« La position des écologistes sur la mise en place du Crédit d’impôt Compétitivité emploi, vous vous en souvenez peut-être, avait au moment de son annonce été très clairement critique.
Sur la forme d’abord. Nous avions regretté le vote d’un tel dispositif sous la forme d’amendements à une loi de finances rectificative, alors que son importance appelait à davantage de débat et de réflexion et à la production d’une véritable étude d’impact.
Sur le fond ensuite. Ses finalités nous paraissaient beaucoup trop floues et son financement reposant à la fois sur une baisse des dépenses publiques, une hausse de la TVA et les revenus de ce qu’on annonçait alors comme une nouvelle fiscalité écologique nous apparaissait bien mal calibré.
Deux ans plus tard et alors que nous disposons désormais d’un certain recul, force est de constater que nos réticences n’étaient pas tout à fait infondées !
Entendons-nous bien. Il ne s’agit pas de condamner en bloc la notion même de crédit d’impôts, ni de profiter de ce débat pour revenir à un antagonisme désormais classique – celui qui oppose si souvent, dans nos discussions, les partisans d’une politique de l’offre aux partisans d’une politique de la demande.
Il s’agit, dans le contexte de tensions budgétaires et dans la situation de crise globale que nous connaissons, de déterminer les formes d’actions les plus efficaces et les plus efficientes qui s’offrent à nous et, lorsque cela est nécessaire, de détecter et de corriger les éventuelles erreurs d’appréciation que nous avons pu commettre.
Avec l’expérience du CICE qui est la nôtre aujourd’hui, je crois que deux erreurs de conception peuvent désormais être confirmées.
La première erreur, c’est d’avoir mal estimé les effets éventuellement contre-productifs de certaines mesures prises au cours des deux dernières années, et de la complexité de la mise en place du CICE lui-même.
Le rapport du Comité de suivi indique ainsi clairement que ce dernier – dont on sait qu’il est encore en phase de montée en charge – est nettement moins utilisé cette année par les entreprises que ce que le gouvernement prévoyait. 13 milliards d’euros de versement étaient initialement attendus en 2014, au titre du CICE de l’année 2013 ; la prévision révisée retenue pour le PLF n’est finalement que de 10.8 milliards.
Même si l’on peut y trouver quelques motifs de satisfaction – après tout, cela représente moins de dépenses pour l’Etat – il est difficile de ne pas s’interroger sur ce constat.

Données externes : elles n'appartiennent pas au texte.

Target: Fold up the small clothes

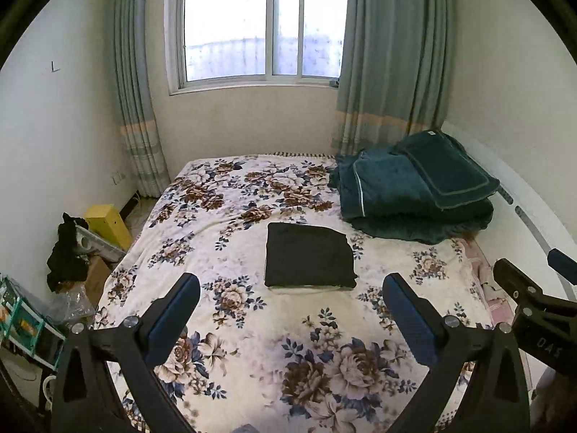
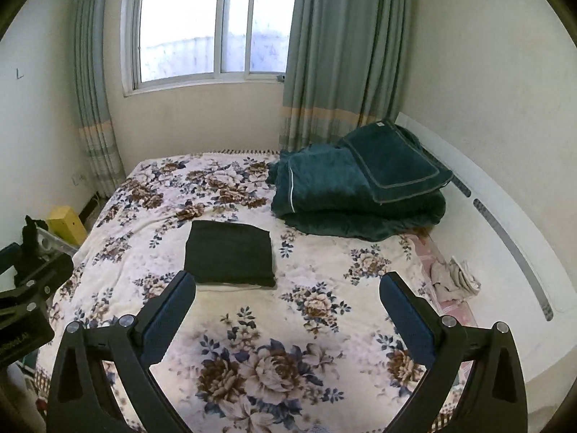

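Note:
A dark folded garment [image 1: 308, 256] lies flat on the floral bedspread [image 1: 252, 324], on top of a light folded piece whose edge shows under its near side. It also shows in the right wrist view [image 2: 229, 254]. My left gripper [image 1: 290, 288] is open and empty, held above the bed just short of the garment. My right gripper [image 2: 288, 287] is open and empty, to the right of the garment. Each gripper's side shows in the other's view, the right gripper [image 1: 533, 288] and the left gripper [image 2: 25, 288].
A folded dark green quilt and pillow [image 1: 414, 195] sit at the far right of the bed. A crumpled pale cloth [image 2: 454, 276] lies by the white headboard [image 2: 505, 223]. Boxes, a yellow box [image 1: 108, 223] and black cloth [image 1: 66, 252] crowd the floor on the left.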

Ne serait-ce pas là, au moins partiellement, le résultat du mode de financement du CICE lui-même, ainsi que d’autres mesures prises depuis, et dont l’effet récessif a déjà été largement évoqué – je pense par exemple à la hausse de la TVA intervenue sur des secteurs tels que les transports en commun, la rénovation des bâtiments et la culture ?
Ne faudrait-il pas remettre enfin tout ceci à plat et évaluer clairement les effets croisés de toutes ces politiques ?
Car il est en l’état bien difficile d’en percevoir les effets positifs, alors que les effets plus négatifs en sont beaucoup plus visibles.
Il est d’ailleurs intéressant de relever que, s’agissant de la hausse de la TVA, son absence de répercussion sur les prix finaux pratiqués par certains secteurs masque un effet pervers qui contribue lui aussi à diminuer les effets promis du CICE pour les entreprises.
Cela peut notamment se traduire par une rétractation des marges, non pas tellement des distributeurs eux-mêmes, mais de leurs fournisseurs – parmi lesquels beaucoup de PME qui auraient pourtant bien besoin d’un surplus d’oxygène pour investir et embaucher !
La deuxième erreur, qui découle en partie de la première, c’est justement le flou qui entoure le CICE quant à sa finalité en matière de création d’emplois.
J’en veux pour preuve l’évolution du discours du gouvernement lui-même sur la question.
Le CICE devait d’abord permettre de créer 300.000 emplois à terme, on a ensuite évoqué un ordre de grandeur plus proche des 150.000, et récemment le Ministre des finances est même allé jusqu’à laisser clairement entendre qu’il n’y avait pas de lien direct entre CICE et emploi.
En outre, parce que le bénéfice du CICE est limité aux salaires ne dépassant pas l’équivalent de 2.5 fois le SMIC par an, il ne facilité en rien les embauches dans les secteurs les plus qualifiés, alors que ceux-ci auraient bien besoin d’être dynamisés pour renforcer la France sur la scène internationale et relancer son économie !
De sorte qu’au final, le rapport annuel du Comité de suivi reste très prudent quant aux résultats du dispositif sur les créations d’emploi.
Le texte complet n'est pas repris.